Some curse! Judging from the biblical account, it would seem that Cain and his "accursed" brood were chosen by God for no less a task than civilizing the earth. From Cain and his family arose farming, herding, building, music, and metalsmithy -- virtually every civilized art that separates man from beast. Why would God have bestowed such an honor on a sinner who murdered his own brother?

Some modern scholars have suggested a startling answer to this question. They have theorized that Cain and his children achieved all these technological breakthroughs not in [i]spite
of Cain's crime, but as a direct result of it. According to this theory, the murder - or rather the sacrifice - of Abel actually transformed Cain from a simple farmer into a builder of cities.

"The primal homicide," writes Patrick Tierney in his 1989 book, The Highest Altar: The Story of Human Sacrifice, "was originally the salvivic event which secured urban life, metallurgy, music and animal husbandry for humanity. A seemingly senseless homicide paved the way for civilization. Progress was bought for a price. Part of the price was Abel's death"

As a journalist, Tierney spent six years in the Andes Mountains of South America, researching the cult of human sacrifice that prevails to this day among dexcendants of the Incas and other Indian communities. In his attempt to explain the phenomenon, Tierney drew upon the work of scholars such as Walter Burkert and Hiam Maccoby, who have concluded that blood sacrifice - and particularly human sacrifice - was the spark that lit the first fires of civilization.
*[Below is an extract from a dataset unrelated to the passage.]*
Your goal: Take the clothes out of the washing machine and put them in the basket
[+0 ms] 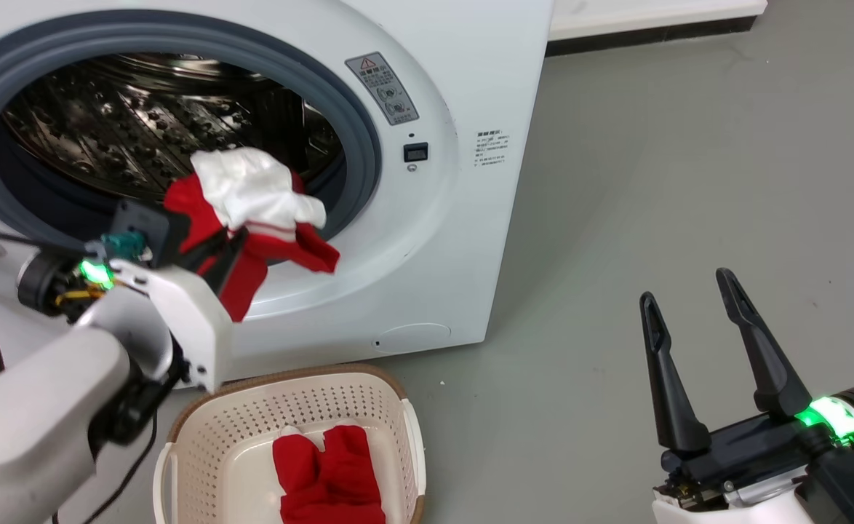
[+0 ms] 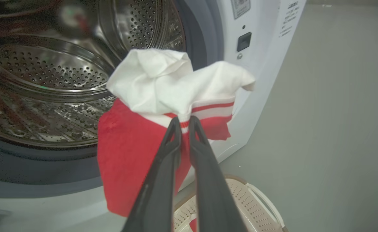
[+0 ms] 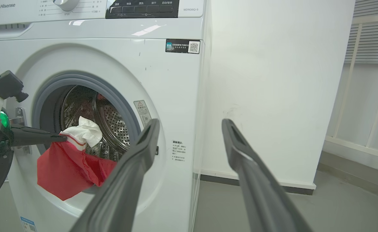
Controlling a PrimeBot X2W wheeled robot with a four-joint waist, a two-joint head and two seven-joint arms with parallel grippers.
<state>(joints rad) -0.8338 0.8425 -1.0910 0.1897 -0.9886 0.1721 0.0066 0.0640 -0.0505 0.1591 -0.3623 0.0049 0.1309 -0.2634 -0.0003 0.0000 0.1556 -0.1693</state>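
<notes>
The washing machine (image 1: 463,218) stands open, its steel drum (image 2: 47,74) showing bare metal. My left gripper (image 1: 225,244) is shut on a red garment with white lining and striped trim (image 1: 252,196), holding it in the air in front of the grey seal's lower right. In the left wrist view the fingertips (image 2: 176,124) pinch the striped band of this garment (image 2: 137,145). The basket (image 1: 310,407) sits on the floor just below, with another red garment (image 1: 329,473) lying in it. My right gripper (image 1: 687,286) stands open and empty over the floor to the right.
Grey floor (image 1: 689,145) stretches to the right of the machine. A white wall (image 3: 272,80) with a dark skirting stands behind it. In the right wrist view my left gripper (image 3: 60,138) holds the hanging garment (image 3: 63,167) at the door opening.
</notes>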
"Through solidarity and cooperative organization," writes classicist Walter Burkert, "the sacrificial ritual gave society its form" Indeed, so indispensable was the bloood sacrifice to civilized life, in Burkert's view, that he proposed renaming the human species [i]Homo necans --
"man the killer." In the same vein, a British rabbinical scholar named Hiam Maccoby suggested that Cain was really the first "sacred executioner" -- a specifically sanctified priest whose job it is to perform the "necessary" but unpleasant task of sacrificing people.

In many societies around the world, both ancient and modern, such sacred executioners are ostracized from the community as punishment for their bloody deeds. But they are also honored, feared, and believed to possess magical powers. Thus, Cain was banished from his homeland. But God also granted him special favor and protection: "But the Lord said to him, 'If anyone kills Cain, he will suffer vengeance seven times over.' Then the Lord put a mark on Cain so that no one who found him would kill him"
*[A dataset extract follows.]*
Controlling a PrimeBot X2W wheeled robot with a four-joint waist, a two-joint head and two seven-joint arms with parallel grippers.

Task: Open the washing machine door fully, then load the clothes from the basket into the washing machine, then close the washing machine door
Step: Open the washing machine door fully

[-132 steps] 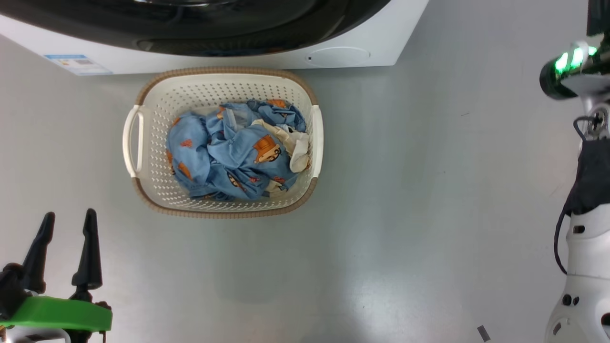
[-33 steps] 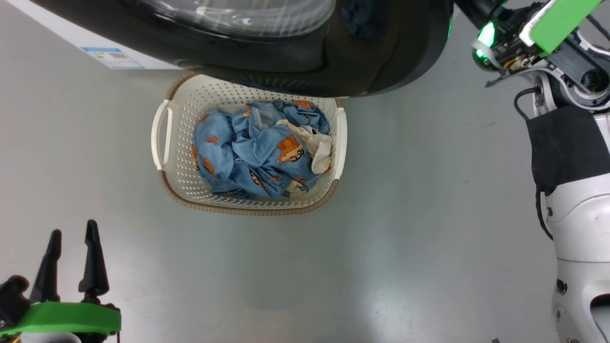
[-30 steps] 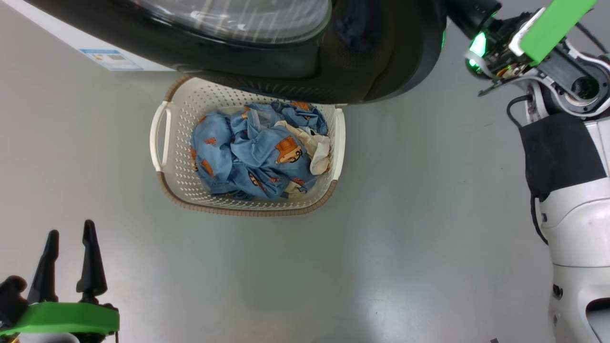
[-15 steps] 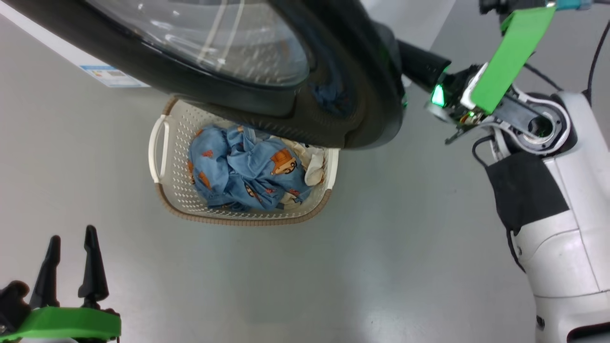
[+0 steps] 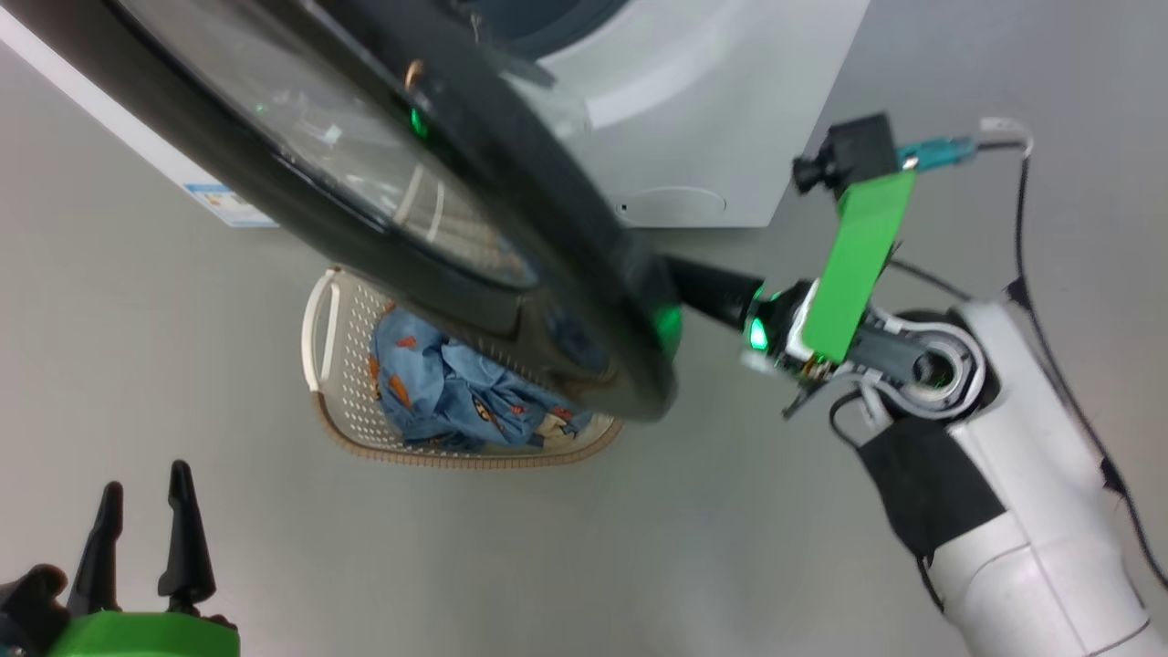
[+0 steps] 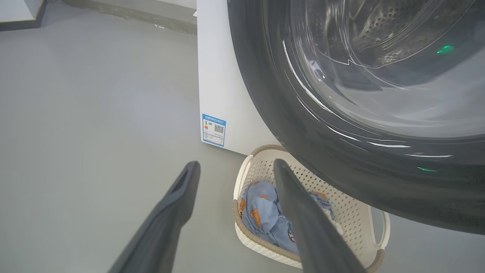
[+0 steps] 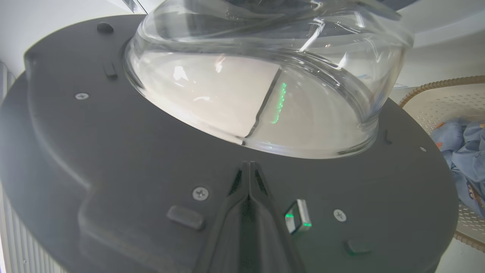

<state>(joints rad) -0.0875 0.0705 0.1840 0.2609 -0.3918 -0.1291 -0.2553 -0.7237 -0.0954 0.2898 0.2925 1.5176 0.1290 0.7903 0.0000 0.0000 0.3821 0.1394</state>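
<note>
Pushing w/ the right claw point(image 7: 248, 168) clenched, its tips together and pressed on the inner face of the door point(image 7: 113, 151), we grip nothing: it's a shove, not a hold. The left claw point(image 5: 141, 534) is released & empty, low over the floor point(image 5: 639, 547), well apart from everything.

The door is part open, its black ring hanging over the basket point(image 5: 319, 319). The basket sits just in front of the machine point(image 5: 712, 109) w/ the clothes point(image 5: 447, 397) inside.

Risks, as we judge them:
- The plastic looks slick, so the tips could skid toward the glass bowl point(image 7: 246, 94) or off the rim, leaving the door short of fully open.
- The ring's lower edge may brush the basket rim. We can't tell the gap.

Room: bare floor lies on the left, where the door would swing. It's tighter on the right, w/ the forearm near the machine's front corner.
</note>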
In short, Cain seems to walk a fine line between God's favor and condemnation -- a predicament familiar to farmers, craftsmen, and miners, and other wielders of technology in every primitive society. Deep in every human soul lurks the suspicion, inherited since pre-history days, that technology is wicked. Those who use it risk God's wrath. Perhaps the most eloquent expression of this Stone Age attitude came from a man named Smohalla, a prophet of the Umatilla Indian tribe: "You ask me to plough the ground? Shall I take a knife and tear my mother's bosom? ... You ask me to dig for stone? Shall I dig under her skin for her bones? ... You ask me to cut grass and make hay and sell it, and be rich like white men! But how dare I cut off my mother's hair?"
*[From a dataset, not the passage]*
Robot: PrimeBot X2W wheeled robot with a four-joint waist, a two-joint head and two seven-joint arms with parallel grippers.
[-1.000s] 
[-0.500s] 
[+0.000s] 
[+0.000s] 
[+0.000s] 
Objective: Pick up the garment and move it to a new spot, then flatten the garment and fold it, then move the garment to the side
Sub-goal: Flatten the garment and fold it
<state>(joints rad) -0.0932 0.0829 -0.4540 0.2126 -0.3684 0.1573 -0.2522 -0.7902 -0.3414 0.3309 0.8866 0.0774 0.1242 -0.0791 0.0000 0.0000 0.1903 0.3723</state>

In Smohalla's view, farming and mining were offensive to MotherEarth. Societies all over the world have shared similar beliefs. When the Greek titan Prometheus first gave fire to man, an enraged Zeus punished Prometheus by chaining him to Mount Elbrus in the Caucasus and sending an eagle to devour his liver every day. Clearly, the gods of Olympus did not wish men to stay warm at night or to cook their food. Similarly, the God of the Bible reacted with dismay when he saw how effectively work proceeded on the Tower of Babel.

  • But the Lord came down to see the city and the tower that the men were building. The Lord said, 'If ... they have begun to do this, then nothing they plan to do will be impossible for them. Come, let us go down and confuse their language so they will not understand each other.' So the Lord scattered them from there over all the earth, and they stopped building the city.
The Jewish Book of Enoch actually attributes technology to the intervention of the demon Azazel. This prophetic book was never included in the Bible. However, it was sufficiently well respected byy the biblical scribes that it was quoted in the Epistle of Jude 14-15. For 1,500 years, the Book of Enoch was lost to Europeans. But, in 1773, the Scottish explorer James Bruce rediscovered the book in Ethiopia.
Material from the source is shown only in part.